Старик заморгал веками, от волнения закосноязычил:
— Ничего, ничего… Как-нибудь! Мне что надо-то? — бормотал он. — А эти места не могу кинуть, не подымусь.
— Ох, один, — тонко сказала Нюра и затряслась в безголосом смехе. — Будет вам людей смешить! — И громко кончила: — Степану не говорите. Сами знаете, какой он сокол у меня.
Дед сказал и Степану. Тот прищурился, округлил рот, почесал по углу большим пальцем, хмыкнул. Он только что приехал из степи, был обдут ветрами, сильно хотел есть и думал только о еде, не знал, как принять неожиданное заявление старика.
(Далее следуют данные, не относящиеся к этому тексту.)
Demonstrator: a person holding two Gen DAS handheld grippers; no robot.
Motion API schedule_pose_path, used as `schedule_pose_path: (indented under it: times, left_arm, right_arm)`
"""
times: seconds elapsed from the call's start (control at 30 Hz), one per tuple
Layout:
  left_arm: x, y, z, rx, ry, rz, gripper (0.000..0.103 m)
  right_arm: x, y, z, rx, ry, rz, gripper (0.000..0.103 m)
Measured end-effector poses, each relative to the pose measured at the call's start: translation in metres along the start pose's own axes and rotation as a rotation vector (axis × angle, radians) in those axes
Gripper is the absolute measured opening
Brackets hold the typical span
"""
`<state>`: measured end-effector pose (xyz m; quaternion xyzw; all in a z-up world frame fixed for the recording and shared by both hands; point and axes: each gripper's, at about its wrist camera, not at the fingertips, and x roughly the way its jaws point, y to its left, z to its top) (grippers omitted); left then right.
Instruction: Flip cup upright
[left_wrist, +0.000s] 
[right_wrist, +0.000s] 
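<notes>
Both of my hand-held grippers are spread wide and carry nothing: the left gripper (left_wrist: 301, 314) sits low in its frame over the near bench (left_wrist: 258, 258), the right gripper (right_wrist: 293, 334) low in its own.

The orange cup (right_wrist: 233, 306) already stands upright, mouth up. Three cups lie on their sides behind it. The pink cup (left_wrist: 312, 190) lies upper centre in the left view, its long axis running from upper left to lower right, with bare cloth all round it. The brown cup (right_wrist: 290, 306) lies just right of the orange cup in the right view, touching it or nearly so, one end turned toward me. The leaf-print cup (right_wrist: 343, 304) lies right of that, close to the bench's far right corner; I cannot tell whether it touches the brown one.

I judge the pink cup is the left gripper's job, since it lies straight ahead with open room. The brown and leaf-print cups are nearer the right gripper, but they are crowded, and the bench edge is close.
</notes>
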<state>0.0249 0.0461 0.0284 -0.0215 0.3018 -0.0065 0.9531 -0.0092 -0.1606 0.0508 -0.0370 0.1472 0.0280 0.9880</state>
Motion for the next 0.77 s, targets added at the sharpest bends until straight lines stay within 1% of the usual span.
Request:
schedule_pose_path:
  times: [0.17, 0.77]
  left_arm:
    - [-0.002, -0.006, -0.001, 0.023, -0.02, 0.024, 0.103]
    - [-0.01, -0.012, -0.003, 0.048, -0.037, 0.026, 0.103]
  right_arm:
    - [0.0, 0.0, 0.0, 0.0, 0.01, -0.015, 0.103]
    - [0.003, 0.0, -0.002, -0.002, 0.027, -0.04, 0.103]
— Слыхала? — спросил он вечером у жены.
— Чего? Отец-то? Ну его! Что малый, что старый… Куда он денется?
— Гляди, твой родитель…
— Как же он один? — помолчав, заговорила она. Задумалась. — Старый он совсем… Нет, куда ему, старому…
Степан пригнал «Беларусь» с тележкой, уже где-то успел выпить, глазки его подплыли маслом, рот был сух и тверд, а подбородок смуглел медью сквозь светло-рыжую щетину.
— Эй! — закричал он. — Хозявы! Покупатели приехали, давай сюда ваш шурум-бурум!
Пацаны, Генка и Толька, в восторге кинулись к трактору, от него в избу. Мать на них растерянно закричала. Пришел помочь грузиться Андрей Фомич, сосед. И тоже навеселе. Все, видимо, отмечали эту перемену мест.